Copy the entries below exactly, but only from the line containing "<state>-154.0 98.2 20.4" through the final line.
==========
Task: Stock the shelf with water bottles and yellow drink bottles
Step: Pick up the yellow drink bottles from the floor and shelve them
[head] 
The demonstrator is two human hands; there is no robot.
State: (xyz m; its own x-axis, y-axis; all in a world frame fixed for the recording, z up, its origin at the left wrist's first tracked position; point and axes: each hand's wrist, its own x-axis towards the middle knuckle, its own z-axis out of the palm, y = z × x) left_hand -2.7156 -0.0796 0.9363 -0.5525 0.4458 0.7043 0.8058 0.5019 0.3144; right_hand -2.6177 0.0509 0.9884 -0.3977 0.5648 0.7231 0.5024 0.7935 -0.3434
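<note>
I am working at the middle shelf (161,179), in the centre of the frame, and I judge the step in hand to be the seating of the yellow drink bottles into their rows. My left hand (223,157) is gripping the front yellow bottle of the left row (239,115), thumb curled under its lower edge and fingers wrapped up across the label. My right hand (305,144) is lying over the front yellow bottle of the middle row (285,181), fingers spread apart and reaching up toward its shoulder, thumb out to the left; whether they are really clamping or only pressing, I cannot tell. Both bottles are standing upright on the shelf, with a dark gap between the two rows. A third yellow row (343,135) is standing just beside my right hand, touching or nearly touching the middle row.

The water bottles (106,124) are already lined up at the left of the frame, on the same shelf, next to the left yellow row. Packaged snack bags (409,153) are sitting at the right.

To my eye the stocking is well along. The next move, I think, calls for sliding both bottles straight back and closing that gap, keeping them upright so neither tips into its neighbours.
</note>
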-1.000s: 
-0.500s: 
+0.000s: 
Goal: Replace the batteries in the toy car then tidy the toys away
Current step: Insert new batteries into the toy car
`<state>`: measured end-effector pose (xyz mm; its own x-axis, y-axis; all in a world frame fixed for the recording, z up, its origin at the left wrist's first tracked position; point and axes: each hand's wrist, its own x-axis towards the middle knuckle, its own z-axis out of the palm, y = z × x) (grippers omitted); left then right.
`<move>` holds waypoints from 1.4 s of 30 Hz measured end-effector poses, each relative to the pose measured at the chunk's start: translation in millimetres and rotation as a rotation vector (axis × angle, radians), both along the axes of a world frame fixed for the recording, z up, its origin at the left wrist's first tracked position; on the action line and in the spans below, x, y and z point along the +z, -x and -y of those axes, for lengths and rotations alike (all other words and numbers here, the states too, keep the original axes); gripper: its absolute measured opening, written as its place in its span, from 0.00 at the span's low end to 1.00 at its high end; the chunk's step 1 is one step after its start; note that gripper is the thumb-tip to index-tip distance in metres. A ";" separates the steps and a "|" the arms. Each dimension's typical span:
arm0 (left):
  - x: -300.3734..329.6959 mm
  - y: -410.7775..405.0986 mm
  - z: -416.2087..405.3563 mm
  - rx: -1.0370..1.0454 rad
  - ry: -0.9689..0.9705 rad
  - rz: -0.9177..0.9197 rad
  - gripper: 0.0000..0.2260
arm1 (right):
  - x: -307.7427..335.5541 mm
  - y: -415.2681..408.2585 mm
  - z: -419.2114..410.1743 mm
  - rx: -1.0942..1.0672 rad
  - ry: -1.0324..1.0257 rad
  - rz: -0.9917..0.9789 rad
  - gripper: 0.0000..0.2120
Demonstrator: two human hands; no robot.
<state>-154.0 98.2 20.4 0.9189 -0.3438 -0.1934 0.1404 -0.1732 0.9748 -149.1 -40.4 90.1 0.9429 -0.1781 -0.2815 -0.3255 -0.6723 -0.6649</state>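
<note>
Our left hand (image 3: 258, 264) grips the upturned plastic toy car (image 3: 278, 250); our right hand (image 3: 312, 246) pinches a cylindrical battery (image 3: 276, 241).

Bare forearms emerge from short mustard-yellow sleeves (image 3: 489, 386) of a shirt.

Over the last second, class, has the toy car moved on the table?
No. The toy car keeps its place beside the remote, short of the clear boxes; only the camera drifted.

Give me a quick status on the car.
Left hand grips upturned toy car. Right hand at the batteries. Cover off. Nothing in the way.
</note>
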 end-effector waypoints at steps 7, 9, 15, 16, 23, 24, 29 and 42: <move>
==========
RESULT OF THIS EXERCISE:
<state>-154.0 98.2 20.4 0.9189 -0.3438 -0.1934 0.1404 -0.1732 0.9748 -149.1 -40.4 90.1 0.9429 -0.1781 -0.2815 -0.3255 -0.6723 -0.6649</state>
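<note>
Our left hand (image 3: 258, 264) grips the upturned plastic toy car (image 3: 278, 250); our right hand (image 3: 312, 246) pinches a cylindrical battery (image 3: 276, 241).

Bare forearms emerge from short mustard-yellow sleeves (image 3: 489, 386) of a shirt.

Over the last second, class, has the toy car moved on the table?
No. The toy car keeps its place beside the remote, short of the clear boxes; only the camera drifted.

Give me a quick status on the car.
Left hand grips upturned toy car. Right hand at the batteries. Cover off. Nothing in the way.
</note>
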 end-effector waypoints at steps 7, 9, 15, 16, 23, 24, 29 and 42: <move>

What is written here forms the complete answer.